5. Par ailleurs, il résulte de ce qui a été dit ci-dessus que la préfète n'est pas fondée à soutenir que la décision attaquée, qui ne refuse d'ailleurs pas à M. B le renouvellement de sa carte de résident qu'il a sollicité en janvier 2021 mais prononce le retrait de celle dont il était titulaire, aurait pu être prise sur le fondement des dispositions de l'article L. 314-3 du code de l'entrée et du séjour des étrangers et du droit d'asile, lesquelles ne s'appliquent pas à une telle mesure de retrait, ni sur la menace à l'ordre public que le comportement de M. B représente, en l'absence de procédure d'expulsion visant ce dernier.

6. Dans ces conditions, M. B est fondé à demander l'annulation de la décision du 20 avril 2021 en tant qu'elle retire sa carte de résident.

Sur les conclusions à fin d'injonction :

7. L'exécution du présent jugement implique que la préfète réexamine les droits de

M. B à la délivrance d'une carte de résident dans un délai de deux mois à compter de la notification du présent jugement.

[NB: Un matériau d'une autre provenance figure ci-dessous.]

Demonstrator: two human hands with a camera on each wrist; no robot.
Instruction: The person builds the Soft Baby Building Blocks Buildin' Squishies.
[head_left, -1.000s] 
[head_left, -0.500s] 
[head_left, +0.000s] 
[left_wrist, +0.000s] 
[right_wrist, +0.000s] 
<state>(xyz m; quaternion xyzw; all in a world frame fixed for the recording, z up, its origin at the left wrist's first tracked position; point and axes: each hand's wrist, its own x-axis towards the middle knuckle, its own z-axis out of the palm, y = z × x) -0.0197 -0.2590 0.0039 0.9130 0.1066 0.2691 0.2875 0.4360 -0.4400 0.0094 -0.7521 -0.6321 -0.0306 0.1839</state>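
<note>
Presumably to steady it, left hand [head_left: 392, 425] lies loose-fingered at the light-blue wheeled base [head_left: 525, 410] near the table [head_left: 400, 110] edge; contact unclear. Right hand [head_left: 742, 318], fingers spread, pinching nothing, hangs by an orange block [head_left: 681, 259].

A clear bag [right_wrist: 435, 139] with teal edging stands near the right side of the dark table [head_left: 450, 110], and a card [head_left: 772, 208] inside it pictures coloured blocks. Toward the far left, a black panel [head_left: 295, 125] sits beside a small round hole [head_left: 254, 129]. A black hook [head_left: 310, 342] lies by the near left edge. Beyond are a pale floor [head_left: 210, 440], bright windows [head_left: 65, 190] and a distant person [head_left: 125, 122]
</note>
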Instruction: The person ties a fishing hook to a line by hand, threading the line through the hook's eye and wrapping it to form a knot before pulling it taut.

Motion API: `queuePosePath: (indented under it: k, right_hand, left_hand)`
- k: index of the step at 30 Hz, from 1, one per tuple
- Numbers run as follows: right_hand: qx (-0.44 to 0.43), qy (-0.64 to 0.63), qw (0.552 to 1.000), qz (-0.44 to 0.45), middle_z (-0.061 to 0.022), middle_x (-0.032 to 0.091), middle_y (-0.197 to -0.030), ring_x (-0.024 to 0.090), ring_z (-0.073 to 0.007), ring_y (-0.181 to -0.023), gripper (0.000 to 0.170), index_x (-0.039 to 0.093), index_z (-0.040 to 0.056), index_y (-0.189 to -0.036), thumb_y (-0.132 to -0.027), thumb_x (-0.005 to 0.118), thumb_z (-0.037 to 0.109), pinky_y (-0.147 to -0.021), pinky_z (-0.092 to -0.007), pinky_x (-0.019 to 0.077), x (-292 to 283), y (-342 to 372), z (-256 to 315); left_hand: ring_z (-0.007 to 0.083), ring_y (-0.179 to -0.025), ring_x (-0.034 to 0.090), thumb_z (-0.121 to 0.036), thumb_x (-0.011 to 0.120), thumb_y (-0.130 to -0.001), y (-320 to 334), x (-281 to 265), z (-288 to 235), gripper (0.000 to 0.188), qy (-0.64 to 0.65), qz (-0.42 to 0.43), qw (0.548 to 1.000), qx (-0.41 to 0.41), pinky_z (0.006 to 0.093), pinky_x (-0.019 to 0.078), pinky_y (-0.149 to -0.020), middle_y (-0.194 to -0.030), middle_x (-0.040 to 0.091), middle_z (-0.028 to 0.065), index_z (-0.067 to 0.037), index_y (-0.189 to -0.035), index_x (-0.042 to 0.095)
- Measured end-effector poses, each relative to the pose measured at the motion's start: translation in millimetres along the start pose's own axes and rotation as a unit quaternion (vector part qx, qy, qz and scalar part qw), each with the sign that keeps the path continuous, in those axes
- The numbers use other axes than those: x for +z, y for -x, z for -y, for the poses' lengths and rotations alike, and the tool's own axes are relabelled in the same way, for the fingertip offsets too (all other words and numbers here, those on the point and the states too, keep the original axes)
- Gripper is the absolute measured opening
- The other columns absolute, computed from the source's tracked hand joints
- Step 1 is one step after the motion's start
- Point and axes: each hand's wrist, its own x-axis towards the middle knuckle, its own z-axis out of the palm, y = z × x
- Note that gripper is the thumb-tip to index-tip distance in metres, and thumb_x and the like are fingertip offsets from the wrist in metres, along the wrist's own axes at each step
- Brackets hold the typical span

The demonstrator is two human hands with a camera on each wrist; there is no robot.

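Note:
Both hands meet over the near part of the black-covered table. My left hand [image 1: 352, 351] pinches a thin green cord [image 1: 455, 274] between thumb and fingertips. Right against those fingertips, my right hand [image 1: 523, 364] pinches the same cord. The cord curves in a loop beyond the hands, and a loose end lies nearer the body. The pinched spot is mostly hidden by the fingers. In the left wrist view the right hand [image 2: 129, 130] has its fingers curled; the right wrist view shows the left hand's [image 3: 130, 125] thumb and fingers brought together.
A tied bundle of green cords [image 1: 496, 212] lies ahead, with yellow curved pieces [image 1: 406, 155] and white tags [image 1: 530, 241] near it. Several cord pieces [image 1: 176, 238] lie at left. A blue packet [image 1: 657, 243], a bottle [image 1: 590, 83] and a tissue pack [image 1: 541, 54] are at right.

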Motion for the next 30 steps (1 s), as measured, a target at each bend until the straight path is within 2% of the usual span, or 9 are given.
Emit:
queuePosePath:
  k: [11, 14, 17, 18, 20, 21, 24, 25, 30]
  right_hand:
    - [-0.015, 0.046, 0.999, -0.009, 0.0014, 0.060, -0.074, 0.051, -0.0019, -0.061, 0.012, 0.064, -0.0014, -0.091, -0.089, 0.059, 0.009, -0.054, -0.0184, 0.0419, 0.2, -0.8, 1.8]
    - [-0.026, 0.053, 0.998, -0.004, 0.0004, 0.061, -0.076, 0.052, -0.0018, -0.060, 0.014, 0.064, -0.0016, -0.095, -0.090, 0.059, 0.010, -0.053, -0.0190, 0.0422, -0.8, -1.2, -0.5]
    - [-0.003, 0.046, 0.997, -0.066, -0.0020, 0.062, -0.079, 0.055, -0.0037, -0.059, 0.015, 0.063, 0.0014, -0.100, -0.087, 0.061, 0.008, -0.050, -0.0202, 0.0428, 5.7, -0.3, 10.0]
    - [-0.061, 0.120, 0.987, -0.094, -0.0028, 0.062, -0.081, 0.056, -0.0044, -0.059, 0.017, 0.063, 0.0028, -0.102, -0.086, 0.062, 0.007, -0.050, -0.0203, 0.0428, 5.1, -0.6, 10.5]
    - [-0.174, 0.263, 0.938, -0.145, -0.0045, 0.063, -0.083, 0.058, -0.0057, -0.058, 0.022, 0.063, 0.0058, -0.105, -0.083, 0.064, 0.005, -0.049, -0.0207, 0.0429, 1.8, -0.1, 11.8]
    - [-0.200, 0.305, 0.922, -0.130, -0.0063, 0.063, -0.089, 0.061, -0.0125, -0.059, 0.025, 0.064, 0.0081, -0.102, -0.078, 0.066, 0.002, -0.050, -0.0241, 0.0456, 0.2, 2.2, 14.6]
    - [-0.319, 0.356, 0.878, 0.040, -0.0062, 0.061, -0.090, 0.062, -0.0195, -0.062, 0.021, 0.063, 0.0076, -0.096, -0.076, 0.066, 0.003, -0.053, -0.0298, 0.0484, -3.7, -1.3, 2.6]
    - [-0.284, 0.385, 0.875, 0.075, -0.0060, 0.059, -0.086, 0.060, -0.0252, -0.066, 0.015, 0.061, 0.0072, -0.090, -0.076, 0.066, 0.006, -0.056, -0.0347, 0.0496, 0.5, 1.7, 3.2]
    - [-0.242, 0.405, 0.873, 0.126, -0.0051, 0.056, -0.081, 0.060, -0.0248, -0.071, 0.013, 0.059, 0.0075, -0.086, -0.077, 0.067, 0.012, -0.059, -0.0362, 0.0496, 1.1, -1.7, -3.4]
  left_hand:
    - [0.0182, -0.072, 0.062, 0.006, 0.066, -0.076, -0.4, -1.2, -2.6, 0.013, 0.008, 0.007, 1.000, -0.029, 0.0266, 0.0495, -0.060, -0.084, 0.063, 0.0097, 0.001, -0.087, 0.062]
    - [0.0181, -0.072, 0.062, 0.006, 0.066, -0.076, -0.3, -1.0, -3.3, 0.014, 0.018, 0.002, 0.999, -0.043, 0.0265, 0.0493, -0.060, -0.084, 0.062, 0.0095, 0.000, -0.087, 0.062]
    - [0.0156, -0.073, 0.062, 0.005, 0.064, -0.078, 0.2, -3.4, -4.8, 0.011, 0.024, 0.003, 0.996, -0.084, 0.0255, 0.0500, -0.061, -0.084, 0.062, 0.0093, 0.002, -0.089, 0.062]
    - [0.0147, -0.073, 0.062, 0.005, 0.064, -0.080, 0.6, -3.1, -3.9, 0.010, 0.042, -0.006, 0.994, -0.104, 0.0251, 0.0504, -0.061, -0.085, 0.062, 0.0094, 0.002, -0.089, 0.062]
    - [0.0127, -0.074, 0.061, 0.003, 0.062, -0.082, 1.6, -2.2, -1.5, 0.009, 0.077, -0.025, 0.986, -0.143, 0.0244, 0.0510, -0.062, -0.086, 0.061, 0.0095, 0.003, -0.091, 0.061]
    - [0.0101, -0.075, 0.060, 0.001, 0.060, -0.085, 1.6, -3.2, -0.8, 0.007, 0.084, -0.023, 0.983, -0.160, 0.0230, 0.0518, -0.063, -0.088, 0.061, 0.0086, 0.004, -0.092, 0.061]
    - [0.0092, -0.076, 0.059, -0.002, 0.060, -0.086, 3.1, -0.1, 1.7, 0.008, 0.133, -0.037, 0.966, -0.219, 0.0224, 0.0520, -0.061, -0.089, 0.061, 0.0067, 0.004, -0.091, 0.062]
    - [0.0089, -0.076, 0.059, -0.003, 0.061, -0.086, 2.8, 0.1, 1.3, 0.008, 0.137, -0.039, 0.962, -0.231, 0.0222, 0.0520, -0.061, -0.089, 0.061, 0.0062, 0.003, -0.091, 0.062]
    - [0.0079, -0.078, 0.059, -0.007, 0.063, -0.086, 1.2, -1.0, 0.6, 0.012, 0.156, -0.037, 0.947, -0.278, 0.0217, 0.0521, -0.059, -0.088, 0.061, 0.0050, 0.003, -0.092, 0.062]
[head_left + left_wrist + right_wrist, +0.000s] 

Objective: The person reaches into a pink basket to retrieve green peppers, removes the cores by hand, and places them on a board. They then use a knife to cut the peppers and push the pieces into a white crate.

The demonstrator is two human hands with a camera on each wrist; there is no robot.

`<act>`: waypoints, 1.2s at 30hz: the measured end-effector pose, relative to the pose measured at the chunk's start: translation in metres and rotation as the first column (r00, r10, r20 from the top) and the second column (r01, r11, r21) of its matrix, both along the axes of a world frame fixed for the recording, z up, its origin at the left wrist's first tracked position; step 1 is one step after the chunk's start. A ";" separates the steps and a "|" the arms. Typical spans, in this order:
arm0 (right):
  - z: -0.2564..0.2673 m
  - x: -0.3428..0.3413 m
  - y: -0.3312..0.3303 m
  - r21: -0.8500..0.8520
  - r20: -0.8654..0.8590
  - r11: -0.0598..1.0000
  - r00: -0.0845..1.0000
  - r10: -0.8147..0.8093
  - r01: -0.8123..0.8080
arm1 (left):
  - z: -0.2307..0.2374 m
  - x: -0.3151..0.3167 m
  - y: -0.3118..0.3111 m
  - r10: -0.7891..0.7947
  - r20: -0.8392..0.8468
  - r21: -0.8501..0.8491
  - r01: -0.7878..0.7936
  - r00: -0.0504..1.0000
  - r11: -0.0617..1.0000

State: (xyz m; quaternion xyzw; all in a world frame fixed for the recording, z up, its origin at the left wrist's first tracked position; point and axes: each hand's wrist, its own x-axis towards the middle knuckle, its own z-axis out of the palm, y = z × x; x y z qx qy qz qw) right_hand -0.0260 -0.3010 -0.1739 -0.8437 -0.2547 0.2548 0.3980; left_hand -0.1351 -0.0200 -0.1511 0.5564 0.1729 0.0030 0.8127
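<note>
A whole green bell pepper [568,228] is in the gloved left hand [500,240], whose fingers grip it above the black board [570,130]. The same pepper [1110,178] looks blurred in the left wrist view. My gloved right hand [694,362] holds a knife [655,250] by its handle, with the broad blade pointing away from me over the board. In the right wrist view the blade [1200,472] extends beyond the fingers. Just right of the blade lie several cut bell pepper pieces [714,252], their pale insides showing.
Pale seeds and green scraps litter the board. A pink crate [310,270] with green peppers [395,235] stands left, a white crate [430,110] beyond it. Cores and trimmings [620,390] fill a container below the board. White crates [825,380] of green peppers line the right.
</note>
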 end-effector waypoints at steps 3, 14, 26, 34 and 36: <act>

Il n'y a pas lieu, dans les circonstances de l'espèce, d'assortir l'injonction tendant à cette fin d'une astreinte.

Sur les conclusions présentées sur le fondement de l'article L. 761-1 du code de justice administrative :

8. Il y a lieu, dans les circonstances de l'espèce, de mettre à la charge de l'Etat la somme de 1 000 euros au titre des frais exposés par M. B et non compris dans les dépens.

D E C I D E :

Article 1er : La décision de la préfète de l'Oise du 20 avril 2021 est annulée en tant qu'elle procède au retrait de la carte de résident de M. B.

Article 2 : Il est enjoint à la préfète de l'Oise de réexaminer les droits de M. B à la délivrance d'une carte de résident dans un délai de deux mois à compter de la notification du présent jugement.

Article 3 : L'Etat versera à M. B une somme de 1 000 euros sur le fondement de l'article L. 761-1 du code de justice administrative.

Article 4 : Le surplus des conclusions de la requête est rejeté.

Article 5 : Le présent jugement sera notifié à M. A B et à la préfète de l'Oise.

Délibéré après l'audience du 8 mars 2023, à laquelle siégeaient :

- M. Thérain, président,

- Mme Rondepierre, première conseillère,

- M. Richard, premier conseiller.

Rendu public par mise à disposition au greffe le 14 avril 2023.

Le rapporteur,

signé

J. Richard

Le président,

signé

S. Thérain

La greffière,

signé

S. Chatellain

La République mande et ordonne à la préfète de l'Oise en ce qui la concerne ou à tous commissaires de justice à ce requis en ce qui concerne les voies de droit commun contre les parties privées, de pourvoir à l'exécution du présent jugement.